What is expected:
Return nothing but the lines from the one with "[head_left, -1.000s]" through the one with "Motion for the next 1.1" in the data below, word for word and without pictures.

Data shown:

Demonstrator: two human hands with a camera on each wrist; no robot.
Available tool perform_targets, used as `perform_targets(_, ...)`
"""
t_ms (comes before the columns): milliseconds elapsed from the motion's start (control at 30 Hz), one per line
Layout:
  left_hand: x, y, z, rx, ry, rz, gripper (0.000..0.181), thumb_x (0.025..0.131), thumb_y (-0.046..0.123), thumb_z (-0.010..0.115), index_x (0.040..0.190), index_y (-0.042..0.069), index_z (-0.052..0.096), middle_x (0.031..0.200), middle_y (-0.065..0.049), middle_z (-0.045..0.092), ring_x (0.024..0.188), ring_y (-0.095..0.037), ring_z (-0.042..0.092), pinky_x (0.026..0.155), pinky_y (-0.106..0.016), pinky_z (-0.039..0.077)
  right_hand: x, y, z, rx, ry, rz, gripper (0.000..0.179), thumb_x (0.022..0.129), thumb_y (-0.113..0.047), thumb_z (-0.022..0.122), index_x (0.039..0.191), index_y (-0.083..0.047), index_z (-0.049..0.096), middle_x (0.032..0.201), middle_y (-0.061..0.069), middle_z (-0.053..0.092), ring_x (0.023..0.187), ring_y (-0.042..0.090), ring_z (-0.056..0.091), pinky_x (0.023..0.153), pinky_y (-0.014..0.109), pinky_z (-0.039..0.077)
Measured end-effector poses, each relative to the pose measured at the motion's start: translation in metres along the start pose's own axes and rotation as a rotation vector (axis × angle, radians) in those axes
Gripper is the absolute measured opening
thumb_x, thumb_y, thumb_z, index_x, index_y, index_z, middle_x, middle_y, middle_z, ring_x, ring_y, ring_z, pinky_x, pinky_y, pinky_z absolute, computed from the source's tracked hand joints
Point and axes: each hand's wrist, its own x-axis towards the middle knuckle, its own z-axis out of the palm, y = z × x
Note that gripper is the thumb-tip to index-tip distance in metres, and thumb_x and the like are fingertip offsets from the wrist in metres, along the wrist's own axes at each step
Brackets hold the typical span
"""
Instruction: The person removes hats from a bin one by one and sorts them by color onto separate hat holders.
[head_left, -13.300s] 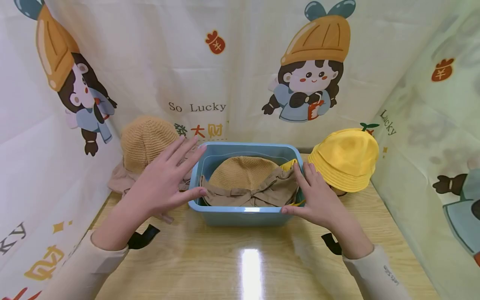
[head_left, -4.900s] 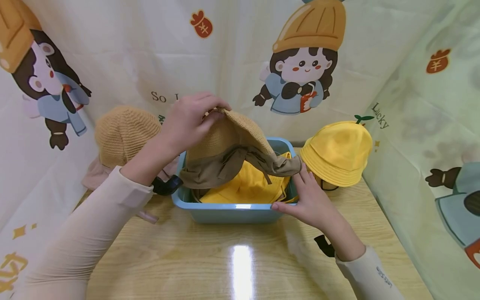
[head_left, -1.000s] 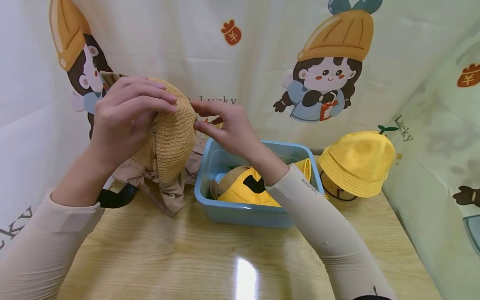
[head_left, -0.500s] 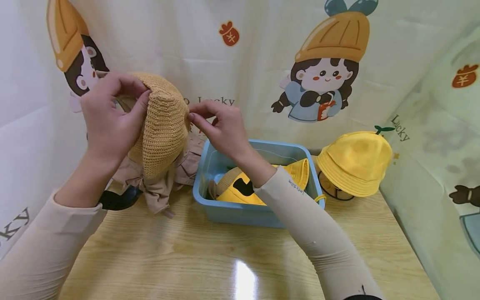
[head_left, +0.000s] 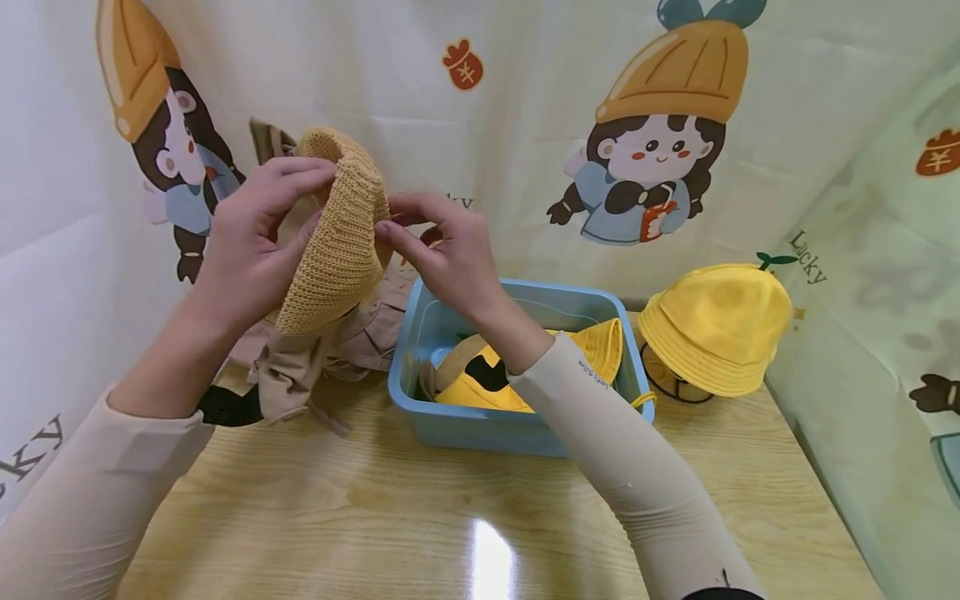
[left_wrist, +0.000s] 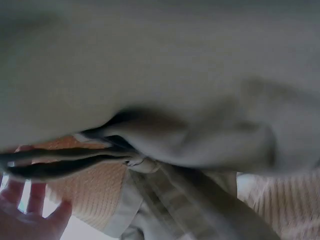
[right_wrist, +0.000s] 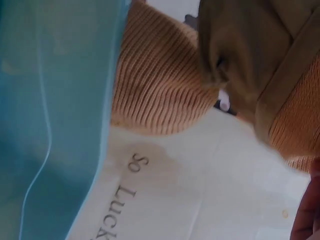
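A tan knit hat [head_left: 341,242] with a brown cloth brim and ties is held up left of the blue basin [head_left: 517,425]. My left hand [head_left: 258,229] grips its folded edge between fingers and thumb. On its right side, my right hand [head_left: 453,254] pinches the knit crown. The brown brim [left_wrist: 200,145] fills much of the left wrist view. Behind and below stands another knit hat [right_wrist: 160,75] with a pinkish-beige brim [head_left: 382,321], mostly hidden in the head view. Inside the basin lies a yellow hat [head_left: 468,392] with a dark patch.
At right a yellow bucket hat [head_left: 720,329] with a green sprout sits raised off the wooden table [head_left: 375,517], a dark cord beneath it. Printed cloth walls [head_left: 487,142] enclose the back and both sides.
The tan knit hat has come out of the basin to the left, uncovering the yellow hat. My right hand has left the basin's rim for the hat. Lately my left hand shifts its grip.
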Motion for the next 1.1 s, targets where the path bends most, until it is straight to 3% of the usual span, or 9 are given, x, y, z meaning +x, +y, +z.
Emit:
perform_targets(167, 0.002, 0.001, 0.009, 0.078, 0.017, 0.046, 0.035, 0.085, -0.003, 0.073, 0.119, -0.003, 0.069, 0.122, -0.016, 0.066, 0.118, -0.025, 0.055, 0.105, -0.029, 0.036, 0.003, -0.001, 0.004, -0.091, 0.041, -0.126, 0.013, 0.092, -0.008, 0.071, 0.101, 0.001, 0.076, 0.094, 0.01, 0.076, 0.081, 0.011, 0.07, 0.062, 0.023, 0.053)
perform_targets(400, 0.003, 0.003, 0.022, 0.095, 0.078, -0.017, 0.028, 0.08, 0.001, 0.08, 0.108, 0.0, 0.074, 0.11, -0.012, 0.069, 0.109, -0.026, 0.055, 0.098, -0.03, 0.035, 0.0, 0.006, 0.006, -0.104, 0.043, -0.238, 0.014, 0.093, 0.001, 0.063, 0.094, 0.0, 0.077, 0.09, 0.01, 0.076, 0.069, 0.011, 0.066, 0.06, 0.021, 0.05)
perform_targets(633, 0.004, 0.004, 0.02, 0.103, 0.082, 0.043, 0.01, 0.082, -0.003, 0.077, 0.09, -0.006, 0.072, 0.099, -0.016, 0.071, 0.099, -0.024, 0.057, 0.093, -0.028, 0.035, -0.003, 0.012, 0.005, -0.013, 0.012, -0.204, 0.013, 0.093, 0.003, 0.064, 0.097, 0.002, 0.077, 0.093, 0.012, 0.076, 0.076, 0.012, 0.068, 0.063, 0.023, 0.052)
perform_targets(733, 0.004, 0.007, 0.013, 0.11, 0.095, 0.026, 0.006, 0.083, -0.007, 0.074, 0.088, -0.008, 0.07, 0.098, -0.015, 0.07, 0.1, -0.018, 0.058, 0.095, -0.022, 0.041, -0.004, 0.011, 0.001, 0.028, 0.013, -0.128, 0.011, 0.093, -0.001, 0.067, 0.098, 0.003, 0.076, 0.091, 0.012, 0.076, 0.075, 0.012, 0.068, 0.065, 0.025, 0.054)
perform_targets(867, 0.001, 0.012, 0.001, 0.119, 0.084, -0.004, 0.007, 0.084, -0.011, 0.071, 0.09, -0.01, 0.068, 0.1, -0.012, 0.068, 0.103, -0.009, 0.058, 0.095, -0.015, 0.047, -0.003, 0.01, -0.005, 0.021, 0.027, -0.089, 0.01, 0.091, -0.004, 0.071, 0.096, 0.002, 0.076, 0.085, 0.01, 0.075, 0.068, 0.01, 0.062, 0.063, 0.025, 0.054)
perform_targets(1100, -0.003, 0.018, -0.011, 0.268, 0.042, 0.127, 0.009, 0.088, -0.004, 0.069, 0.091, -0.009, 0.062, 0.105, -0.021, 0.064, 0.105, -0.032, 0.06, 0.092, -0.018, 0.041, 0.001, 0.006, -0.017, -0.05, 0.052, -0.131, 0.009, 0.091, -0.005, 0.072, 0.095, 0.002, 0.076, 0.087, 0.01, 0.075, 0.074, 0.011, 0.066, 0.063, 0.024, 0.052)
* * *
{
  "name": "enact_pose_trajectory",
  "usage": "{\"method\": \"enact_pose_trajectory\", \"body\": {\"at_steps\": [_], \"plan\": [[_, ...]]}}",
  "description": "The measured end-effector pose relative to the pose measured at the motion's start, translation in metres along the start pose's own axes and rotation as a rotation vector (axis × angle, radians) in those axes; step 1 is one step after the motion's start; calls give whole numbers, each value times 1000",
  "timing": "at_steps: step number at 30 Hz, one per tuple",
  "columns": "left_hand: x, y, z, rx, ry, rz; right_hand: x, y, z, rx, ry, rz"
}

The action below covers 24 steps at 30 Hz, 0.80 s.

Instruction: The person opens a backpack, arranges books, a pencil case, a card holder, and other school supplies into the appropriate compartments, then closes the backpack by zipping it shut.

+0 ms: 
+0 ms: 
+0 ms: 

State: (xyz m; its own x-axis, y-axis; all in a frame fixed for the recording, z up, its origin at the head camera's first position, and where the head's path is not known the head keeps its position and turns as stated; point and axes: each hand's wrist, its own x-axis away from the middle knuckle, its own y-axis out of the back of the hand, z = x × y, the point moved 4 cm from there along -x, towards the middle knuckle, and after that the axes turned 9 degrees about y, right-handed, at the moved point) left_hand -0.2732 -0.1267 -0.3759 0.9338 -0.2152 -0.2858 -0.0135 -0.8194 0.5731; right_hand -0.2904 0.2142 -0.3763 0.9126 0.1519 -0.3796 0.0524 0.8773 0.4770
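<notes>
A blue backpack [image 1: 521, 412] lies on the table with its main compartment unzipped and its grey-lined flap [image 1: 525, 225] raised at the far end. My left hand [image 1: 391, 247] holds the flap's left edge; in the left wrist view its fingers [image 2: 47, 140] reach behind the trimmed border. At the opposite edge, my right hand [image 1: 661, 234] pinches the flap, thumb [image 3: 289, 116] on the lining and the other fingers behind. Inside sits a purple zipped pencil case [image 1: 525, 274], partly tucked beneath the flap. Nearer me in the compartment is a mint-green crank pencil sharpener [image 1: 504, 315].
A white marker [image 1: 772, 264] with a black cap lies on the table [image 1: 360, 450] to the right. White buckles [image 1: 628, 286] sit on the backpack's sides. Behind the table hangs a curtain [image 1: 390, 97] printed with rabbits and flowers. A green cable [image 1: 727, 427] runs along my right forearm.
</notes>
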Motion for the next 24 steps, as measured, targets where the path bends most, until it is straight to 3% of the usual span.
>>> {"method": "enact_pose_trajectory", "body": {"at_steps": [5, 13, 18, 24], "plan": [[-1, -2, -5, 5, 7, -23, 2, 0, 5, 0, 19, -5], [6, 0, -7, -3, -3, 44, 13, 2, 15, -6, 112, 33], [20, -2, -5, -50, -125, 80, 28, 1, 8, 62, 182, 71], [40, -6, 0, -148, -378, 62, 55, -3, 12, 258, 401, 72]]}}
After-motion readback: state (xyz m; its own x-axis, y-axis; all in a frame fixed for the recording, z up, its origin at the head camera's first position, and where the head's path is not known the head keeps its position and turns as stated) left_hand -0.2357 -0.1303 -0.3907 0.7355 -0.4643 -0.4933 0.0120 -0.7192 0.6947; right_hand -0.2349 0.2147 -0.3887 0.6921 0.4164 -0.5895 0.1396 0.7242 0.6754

Solution:
[head_left, -1.000s] 
[head_left, -0.500s] 
[head_left, +0.000s] 
[left_wrist, +0.000s] 
[right_wrist, +0.000s] 
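A tan knit hat [head_left: 341,242] with a brown cloth brim and ties is held up left of the blue basin [head_left: 517,425]. My left hand [head_left: 258,229] grips its folded edge between fingers and thumb. On its right side, my right hand [head_left: 453,254] pinches the knit crown. The brown brim [left_wrist: 200,145] fills much of the left wrist view. Behind and below stands another knit hat [right_wrist: 160,75] with a pinkish-beige brim [head_left: 382,321], mostly hidden in the head view. Inside the basin lies a yellow hat [head_left: 468,392] with a dark patch.
At right a yellow bucket hat [head_left: 720,329] with a green sprout sits raised off the wooden table [head_left: 375,517], a dark cord beneath it. Printed cloth walls [head_left: 487,142] enclose the back and both sides.
The tan knit hat has come out of the basin to the left, uncovering the yellow hat. My right hand has left the basin's rim for the hat. Lately my left hand shifts its grip.
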Motion for the next 1.1 s, targets where the path bends most, until it is straight to 3% of the usual span, or 9 are given, x, y, z meaning +x, +y, +z.

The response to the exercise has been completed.